[Information Boundary: Start]

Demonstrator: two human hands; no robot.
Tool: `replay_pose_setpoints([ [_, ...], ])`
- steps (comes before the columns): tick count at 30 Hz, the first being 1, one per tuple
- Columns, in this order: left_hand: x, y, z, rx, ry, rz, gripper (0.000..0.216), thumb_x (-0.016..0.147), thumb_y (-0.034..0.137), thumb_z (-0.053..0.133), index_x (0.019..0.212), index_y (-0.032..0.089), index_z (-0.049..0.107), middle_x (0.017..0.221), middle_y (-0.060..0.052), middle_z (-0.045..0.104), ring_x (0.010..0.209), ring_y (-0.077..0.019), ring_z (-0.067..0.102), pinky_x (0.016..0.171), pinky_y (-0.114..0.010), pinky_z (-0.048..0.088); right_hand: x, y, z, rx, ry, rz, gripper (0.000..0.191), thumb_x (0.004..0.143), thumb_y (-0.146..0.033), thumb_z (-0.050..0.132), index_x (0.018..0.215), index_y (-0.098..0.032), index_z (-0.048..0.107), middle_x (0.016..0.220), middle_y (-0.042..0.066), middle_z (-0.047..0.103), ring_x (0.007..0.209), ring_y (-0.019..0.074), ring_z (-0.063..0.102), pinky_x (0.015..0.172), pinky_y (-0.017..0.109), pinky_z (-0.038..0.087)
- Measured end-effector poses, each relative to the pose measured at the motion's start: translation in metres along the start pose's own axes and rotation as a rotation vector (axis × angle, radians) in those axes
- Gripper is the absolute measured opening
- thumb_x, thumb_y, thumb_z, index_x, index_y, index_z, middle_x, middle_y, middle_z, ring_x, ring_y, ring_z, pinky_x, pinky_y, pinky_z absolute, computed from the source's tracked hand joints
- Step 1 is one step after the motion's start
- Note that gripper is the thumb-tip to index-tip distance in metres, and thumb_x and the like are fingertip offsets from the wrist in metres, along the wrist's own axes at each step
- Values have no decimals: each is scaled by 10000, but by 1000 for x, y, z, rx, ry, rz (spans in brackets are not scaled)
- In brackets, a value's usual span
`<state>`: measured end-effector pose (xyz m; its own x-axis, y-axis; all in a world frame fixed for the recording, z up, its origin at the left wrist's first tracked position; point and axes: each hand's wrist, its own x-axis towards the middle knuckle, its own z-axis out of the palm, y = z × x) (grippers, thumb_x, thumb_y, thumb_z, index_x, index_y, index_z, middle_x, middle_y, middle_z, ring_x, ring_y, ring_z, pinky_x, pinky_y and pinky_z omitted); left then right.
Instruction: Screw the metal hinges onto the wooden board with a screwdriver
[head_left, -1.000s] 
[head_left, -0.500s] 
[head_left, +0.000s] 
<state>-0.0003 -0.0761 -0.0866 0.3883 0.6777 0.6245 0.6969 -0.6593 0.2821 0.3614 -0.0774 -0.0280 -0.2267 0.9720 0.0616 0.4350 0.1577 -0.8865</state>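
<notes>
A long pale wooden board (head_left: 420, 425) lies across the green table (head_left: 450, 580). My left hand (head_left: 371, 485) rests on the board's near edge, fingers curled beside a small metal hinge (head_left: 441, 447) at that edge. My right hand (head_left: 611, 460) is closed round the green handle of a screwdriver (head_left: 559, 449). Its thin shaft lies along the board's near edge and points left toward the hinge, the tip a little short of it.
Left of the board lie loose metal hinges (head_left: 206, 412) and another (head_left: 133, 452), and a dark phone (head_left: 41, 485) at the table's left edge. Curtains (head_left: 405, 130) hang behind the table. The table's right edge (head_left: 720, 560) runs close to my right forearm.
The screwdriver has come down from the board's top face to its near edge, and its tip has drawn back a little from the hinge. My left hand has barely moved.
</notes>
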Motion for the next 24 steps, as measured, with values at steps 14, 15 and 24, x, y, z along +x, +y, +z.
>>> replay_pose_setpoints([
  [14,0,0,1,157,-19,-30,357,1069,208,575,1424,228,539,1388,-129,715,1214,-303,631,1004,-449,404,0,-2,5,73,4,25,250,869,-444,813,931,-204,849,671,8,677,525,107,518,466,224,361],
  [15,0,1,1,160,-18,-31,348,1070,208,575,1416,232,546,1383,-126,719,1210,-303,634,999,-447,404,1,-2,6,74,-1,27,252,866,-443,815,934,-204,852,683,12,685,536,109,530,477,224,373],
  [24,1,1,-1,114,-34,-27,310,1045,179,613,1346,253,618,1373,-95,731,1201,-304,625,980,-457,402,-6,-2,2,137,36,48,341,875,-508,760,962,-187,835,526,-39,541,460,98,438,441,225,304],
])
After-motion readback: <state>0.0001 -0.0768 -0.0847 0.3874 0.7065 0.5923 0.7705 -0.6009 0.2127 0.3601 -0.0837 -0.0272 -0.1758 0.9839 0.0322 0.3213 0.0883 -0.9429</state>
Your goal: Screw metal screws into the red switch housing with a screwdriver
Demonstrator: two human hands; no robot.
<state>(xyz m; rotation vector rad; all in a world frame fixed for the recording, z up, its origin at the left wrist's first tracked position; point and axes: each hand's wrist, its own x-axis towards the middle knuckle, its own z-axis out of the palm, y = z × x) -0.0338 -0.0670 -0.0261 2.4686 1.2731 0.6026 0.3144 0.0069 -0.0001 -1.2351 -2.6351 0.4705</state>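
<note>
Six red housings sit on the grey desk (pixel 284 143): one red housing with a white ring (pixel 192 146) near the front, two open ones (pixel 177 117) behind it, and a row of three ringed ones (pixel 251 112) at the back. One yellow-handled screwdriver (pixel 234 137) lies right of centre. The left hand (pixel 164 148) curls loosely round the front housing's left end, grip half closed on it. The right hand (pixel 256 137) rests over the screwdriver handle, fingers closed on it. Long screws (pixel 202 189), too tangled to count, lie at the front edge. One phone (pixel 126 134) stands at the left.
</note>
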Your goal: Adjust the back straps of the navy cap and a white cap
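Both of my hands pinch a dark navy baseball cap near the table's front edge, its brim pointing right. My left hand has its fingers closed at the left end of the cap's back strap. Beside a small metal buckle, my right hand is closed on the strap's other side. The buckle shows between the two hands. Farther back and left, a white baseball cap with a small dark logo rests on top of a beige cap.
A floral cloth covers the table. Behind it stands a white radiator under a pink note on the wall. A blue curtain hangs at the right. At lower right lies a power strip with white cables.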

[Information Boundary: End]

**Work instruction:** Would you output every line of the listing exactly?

**Response:**
Demonstrator: two human hands; no robot.
Tool: `replay_pose_setpoints([ [_, ...], ])`
- steps (comes before the columns): tick count at 30 Hz, the first being 1, one per tuple
- Columns, in this order: left_hand: x, y, z, rx, ry, rz, gripper (0.000..0.216), thumb_x (-0.016..0.147), thumb_y (-0.034..0.137), thumb_z (-0.053..0.133), index_x (0.019..0.212), index_y (-0.032..0.089), index_z (-0.049..0.107), middle_x (0.017..0.221), middle_y (-0.060..0.052), middle_z (-0.045..0.104), ring_x (0.010..0.209), ring_y (-0.077..0.019), ring_z (-0.067..0.102), pinky_x (0.016..0.171), pinky_y (-0.114..0.010), pinky_z (-0.048..0.088); right_hand: x, y, z, rx, ry, rz, gripper (0.000..0.191), thumb_x (0.004..0.143), thumb_y (-0.146..0.033), thumb_z (-0.050..0.132), index_x (0.018..0.215), index_y (-0.098..0.032), index_z (-0.048..0.107), middle_x (0.016..0.220), middle_y (-0.042..0.066), middle_z (-0.047..0.103), ring_x (0.007..0.209), ring_y (-0.019..0.074), ring_z (-0.063..0.102), pinky_x (0.015..0.172), pinky_y (-0.017..0.109), pinky_z (-0.038..0.087)
- Measured end-effector poses, each relative to the pose measured at the motion's start: translation in metres along the start pose's own axes and rotation as a rotation vector (axis × angle, radians) in those axes
- Gripper is the absolute measured opening
- thumb_x, thumb_y, thumb_z, index_x, index_y, index_z, middle_x, middle_y, middle_z, ring_x, ring_y, ring_z, pinky_x, pinky_y, pinky_z absolute, computed from the source's tracked hand joints
- Step 1 is one step after the motion's start
- Note that gripper is the thumb-tip to index-tip distance in metres, and thumb_x and the like are fingertip offsets from the wrist in metres, along the wrist's own axes at each step
- Values have no decimals: each is scaled by 10000, but by 1000 for x, y, z, rx, ry, rz (spans in brackets are not scaled)
- In brackets, a value's usual span
`<state>`: measured end-effector pose (xyz m; its own x-axis, y-axis; all in a world frame fixed for the recording, z up, its origin at the left wrist's first tracked position; point and axes: each hand's wrist, its own x-axis towards the middle knuckle, its own z-axis out of the palm, y = z × x) (grippers, thumb_x, thumb_y, thumb_z, index_x, index_y, index_z, middle_x, middle_y, middle_z, ring_x, ring_y, ring_z, pinky_x, pinky_y and pinky_z omitted); left then right.
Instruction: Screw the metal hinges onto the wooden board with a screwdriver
[head_left, -1.000s] 
[head_left, -0.500s] 
[head_left, +0.000s] 
<state>-0.0003 -0.0761 -0.0866 0.3883 0.6777 0.6245 0.6969 -0.6593 0.2821 0.3614 -0.0774 -0.0280 -0.2267 0.9720 0.0616 0.4350 0.1577 -0.8865</state>
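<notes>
A long pale wooden board (head_left: 420, 425) lies across the green table (head_left: 450, 580). My left hand (head_left: 371, 485) rests on the board's near edge, fingers curled beside a small metal hinge (head_left: 441, 447) at that edge. My right hand (head_left: 611, 460) is closed round the green handle of a screwdriver (head_left: 559, 449). Its thin shaft lies along the board's near edge and points left toward the hinge, the tip a little short of it.
Left of the board lie loose metal hinges (head_left: 206, 412) and another (head_left: 133, 452), and a dark phone (head_left: 41, 485) at the table's left edge. Curtains (head_left: 405, 130) hang behind the table. The table's right edge (head_left: 720, 560) runs close to my right forearm.
The screwdriver has come down from the board's top face to its near edge, and its tip has drawn back a little from the hinge. My left hand has barely moved.
</notes>
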Motion for the next 24 steps, as measured, with values at steps 14, 15 and 24, x, y, z along +x, +y, +z.
>>> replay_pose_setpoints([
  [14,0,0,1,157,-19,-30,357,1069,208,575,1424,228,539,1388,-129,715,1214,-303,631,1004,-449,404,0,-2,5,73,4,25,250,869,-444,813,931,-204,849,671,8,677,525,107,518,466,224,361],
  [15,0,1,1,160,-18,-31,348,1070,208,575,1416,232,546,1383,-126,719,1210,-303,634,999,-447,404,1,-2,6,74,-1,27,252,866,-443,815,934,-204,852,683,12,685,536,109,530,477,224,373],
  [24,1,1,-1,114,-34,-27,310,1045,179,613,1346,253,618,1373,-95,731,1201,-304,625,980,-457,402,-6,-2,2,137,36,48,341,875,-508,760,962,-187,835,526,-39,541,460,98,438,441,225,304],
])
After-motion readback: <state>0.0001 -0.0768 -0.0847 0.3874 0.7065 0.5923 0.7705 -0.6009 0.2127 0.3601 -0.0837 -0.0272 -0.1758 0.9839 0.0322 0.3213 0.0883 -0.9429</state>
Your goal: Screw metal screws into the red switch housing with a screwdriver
Demonstrator: two human hands; no robot.
<state>(xyz m; rotation vector rad; all in a world frame fixed for the recording, z up, its origin at the left wrist's first tracked position; point and axes: each hand's wrist, its own x-axis towards the middle knuckle, its own z-axis out of the palm, y = z × x) -0.0338 -0.0670 -0.0261 2.4686 1.2731 0.6026 0.3144 0.0069 -0.0001 -1.2351 -2.6351 0.4705</state>
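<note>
Six red housings sit on the grey desk (pixel 284 143): one red housing with a white ring (pixel 192 146) near the front, two open ones (pixel 177 117) behind it, and a row of three ringed ones (pixel 251 112) at the back. One yellow-handled screwdriver (pixel 234 137) lies right of centre. The left hand (pixel 164 148) curls loosely round the front housing's left end, grip half closed on it. The right hand (pixel 256 137) rests over the screwdriver handle, fingers closed on it. Long screws (pixel 202 189), too tangled to count, lie at the front edge. One phone (pixel 126 134) stands at the left.
</note>
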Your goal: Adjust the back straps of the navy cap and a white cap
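Both of my hands pinch a dark navy baseball cap near the table's front edge, its brim pointing right. My left hand has its fingers closed at the left end of the cap's back strap. Beside a small metal buckle, my right hand is closed on the strap's other side. The buckle shows between the two hands. Farther back and left, a white baseball cap with a small dark logo rests on top of a beige cap.
A floral cloth covers the table. Behind it stands a white radiator under a pink note on the wall. A blue curtain hangs at the right. At lower right lies a power strip with white cables.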

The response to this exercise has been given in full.